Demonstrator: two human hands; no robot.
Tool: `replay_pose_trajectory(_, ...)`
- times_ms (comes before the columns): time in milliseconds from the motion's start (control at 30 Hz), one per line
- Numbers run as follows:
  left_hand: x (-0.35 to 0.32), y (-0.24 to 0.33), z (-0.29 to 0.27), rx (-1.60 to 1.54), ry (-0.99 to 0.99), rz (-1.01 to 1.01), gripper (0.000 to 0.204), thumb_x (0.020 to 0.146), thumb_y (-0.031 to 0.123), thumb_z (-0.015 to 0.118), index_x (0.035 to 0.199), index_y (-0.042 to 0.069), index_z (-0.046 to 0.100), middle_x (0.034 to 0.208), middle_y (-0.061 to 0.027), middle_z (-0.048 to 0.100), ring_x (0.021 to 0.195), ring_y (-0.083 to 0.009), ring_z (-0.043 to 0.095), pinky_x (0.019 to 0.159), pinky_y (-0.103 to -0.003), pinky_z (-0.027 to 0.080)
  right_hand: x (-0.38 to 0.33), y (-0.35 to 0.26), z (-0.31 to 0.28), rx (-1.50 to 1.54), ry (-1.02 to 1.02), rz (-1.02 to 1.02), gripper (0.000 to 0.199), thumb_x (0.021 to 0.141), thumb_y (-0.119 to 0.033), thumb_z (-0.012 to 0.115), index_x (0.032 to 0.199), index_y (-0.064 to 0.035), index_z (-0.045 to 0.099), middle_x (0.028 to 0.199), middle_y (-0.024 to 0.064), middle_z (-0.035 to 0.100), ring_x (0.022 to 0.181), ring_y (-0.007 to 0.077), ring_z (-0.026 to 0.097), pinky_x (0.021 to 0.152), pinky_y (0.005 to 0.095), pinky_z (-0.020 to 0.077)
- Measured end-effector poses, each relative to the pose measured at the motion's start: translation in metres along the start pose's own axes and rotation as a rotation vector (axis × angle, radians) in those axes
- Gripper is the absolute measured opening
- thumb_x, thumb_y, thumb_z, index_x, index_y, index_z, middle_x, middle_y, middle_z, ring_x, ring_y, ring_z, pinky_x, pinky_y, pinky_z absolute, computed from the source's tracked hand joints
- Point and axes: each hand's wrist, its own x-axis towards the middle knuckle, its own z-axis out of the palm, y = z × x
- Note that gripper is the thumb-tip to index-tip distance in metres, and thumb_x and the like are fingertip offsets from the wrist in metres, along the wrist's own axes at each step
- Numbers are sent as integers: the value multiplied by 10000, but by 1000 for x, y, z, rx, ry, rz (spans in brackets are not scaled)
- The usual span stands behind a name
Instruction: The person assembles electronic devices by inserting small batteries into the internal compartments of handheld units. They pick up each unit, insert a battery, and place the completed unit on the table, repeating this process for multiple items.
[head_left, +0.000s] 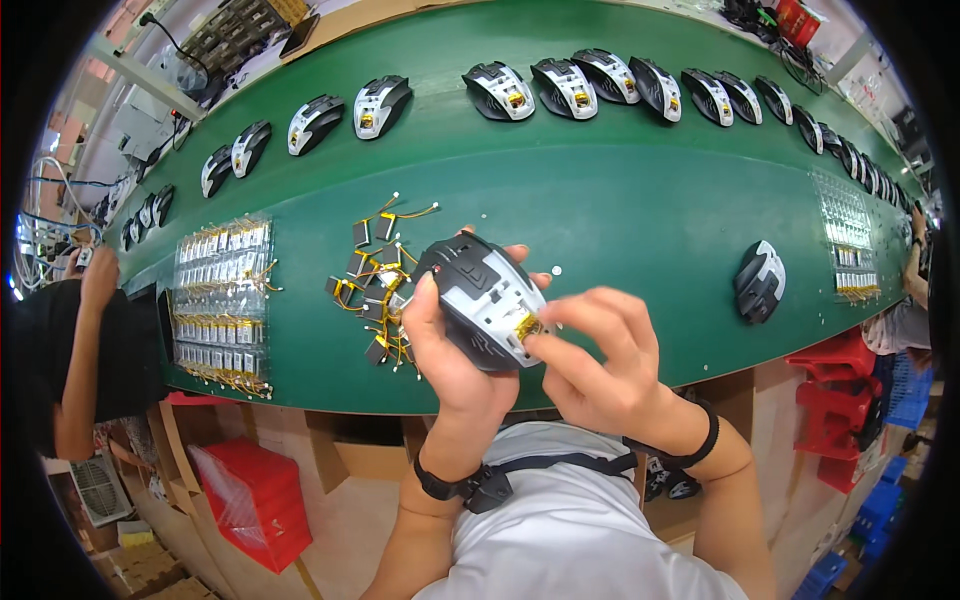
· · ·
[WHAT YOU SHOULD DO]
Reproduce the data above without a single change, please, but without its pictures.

[EXPECTED OUTPUT]
Demonstrator: two human hands; no robot.
Tool: `replay_pose_trajectory(_, ...)`
- times_ms (comes before the columns): time in milliseconds from the motion's start (control at 30 Hz), one per line
- Numbers run as follows:
  left_hand: x (-0.35 to 0.32), y (-0.24 to 0.33), z (-0.29 to 0.27), rx (-1.60 to 1.54), ry (-0.99 to 0.99), rz (-1.01 to 1.01), gripper (0.000 to 0.204), thumb_x (0.020 to 0.146), thumb_y (-0.031 to 0.123), thumb_z (-0.015 to 0.118), index_x (0.035 to 0.199), index_y (-0.042 to 0.069), index_z (-0.046 to 0.100), middle_x (0.034 to 0.208), middle_y (-0.061 to 0.027), middle_z (-0.048 to 0.100), ring_x (0.021 to 0.195), ring_y (-0.083 to 0.009), ring_z (-0.043 to 0.095), pinky_x (0.019 to 0.159), pinky_y (-0.103 to -0.003), pinky_z (-0.027 to 0.080)
  right_hand: x (-0.38 to 0.33), y (-0.35 to 0.26), z (-0.31 to 0.28), rx (-1.50 to 1.54), ry (-1.02 to 1.02), rz (-1.02 to 1.02), gripper (0.000 to 0.199), thumb_x (0.021 to 0.141), thumb_y (-0.119 to 0.033), thumb_z (-0.012 to 0.115), index_x (0.032 to 0.199), index_y (-0.064 to 0.035), index_z (-0.045 to 0.099), middle_x (0.028 to 0.199), middle_y (-0.024 to 0.064), middle_z (-0.035 to 0.100), ring_x (0.022 to 0.181), ring_y (-0.007 to 0.077), ring_z (-0.026 to 0.097), pinky_x (0.021 to 0.152), pinky_y (0.005 to 0.095), pinky_z (-0.020 to 0.077)
- Measured end-effector poses, each relative to the pose measured at the motion's start: translation in metres along the start pose's own axes and rotation as a rotation vector (axis × angle, radians) in those axes
- Gripper is the absolute measured opening
- thumb_x, thumb_y, thumb_z, index_x, index_y, index_z, middle_x, middle_y, middle_z, ring_x, ring_y, ring_z, pinky_x, pinky_y, pinky_z absolute, computed from the source's tracked hand joints
- Point and axes: each hand's wrist, its own x-axis towards the middle knuckle, its own z-axis out of the palm, y = z × x
- Note that gripper is the thumb-tip to index-tip distance in metres, and thumb_x and the like are fingertip offsets from the wrist in metres, along the wrist's own axes at each step
- Numbers are sent as integers: the value multiplied by 10000, but by 1000 for x, y, z, rx, ry, rz (spans in brackets are not scaled)
- The usual span stands behind a name
Instruction: The person assembles electronic devices by inserting small batteries into the internal compartments of handheld units. They pick up each unit, insert a battery, and place the completed unit on the table, repeating this process for multiple items.
[head_left, +0.000s] 

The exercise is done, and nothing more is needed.